_Task objective_
Look through the listing below, and wherever a line has the string "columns", copy it.

[Opening Information supplied section]

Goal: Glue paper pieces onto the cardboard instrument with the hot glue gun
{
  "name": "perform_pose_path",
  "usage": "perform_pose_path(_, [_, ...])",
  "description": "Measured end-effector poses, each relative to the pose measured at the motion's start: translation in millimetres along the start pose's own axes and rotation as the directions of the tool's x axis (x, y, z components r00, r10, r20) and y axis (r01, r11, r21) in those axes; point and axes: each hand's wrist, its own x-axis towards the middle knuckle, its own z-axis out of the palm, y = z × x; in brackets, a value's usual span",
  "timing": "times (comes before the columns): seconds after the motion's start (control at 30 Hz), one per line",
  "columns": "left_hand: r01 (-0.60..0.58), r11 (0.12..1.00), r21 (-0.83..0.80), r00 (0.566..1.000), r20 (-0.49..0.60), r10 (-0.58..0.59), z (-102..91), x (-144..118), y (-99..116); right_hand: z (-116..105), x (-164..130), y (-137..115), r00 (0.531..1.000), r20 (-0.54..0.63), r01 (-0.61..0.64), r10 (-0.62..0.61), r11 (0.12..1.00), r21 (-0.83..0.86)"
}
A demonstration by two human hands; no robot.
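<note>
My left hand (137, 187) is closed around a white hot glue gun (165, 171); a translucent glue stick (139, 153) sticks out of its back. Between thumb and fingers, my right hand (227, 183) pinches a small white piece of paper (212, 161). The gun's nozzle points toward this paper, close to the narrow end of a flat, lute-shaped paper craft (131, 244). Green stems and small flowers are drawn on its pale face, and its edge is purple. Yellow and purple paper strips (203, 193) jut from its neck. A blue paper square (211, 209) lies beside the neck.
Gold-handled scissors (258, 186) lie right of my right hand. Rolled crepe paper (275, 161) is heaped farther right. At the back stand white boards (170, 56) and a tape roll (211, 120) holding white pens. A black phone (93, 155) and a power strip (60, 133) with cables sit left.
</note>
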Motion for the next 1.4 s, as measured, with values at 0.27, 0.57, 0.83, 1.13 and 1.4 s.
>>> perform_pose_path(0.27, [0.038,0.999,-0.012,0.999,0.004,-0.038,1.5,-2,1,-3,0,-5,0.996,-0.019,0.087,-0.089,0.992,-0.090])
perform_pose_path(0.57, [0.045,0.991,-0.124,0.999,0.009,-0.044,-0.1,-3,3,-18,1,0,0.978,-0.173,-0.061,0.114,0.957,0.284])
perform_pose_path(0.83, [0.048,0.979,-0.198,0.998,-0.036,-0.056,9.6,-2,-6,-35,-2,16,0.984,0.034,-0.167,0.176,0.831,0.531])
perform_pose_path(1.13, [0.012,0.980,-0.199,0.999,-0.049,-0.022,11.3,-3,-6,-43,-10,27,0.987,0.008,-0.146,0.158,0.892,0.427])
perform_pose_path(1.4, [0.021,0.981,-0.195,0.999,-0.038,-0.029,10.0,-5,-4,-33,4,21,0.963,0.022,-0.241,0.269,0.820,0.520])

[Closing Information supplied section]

_The completed task_
  "timing": "times (comes before the columns): seconds after the motion's start (control at 30 Hz), one per line",
  "columns": "left_hand: r01 (-0.60..0.58), r11 (0.12..1.00), r21 (-0.83..0.80), r00 (0.566..1.000), r20 (-0.49..0.60), r10 (-0.58..0.59), z (-102..91), x (-144..118), y (-99..116); right_hand: z (-116..105), x (-164..130), y (-137..115), r00 (0.531..1.000), r20 (-0.54..0.63), r01 (-0.61..0.64), r10 (-0.62..0.61), r11 (0.12..1.00), r21 (-0.83..0.86)"

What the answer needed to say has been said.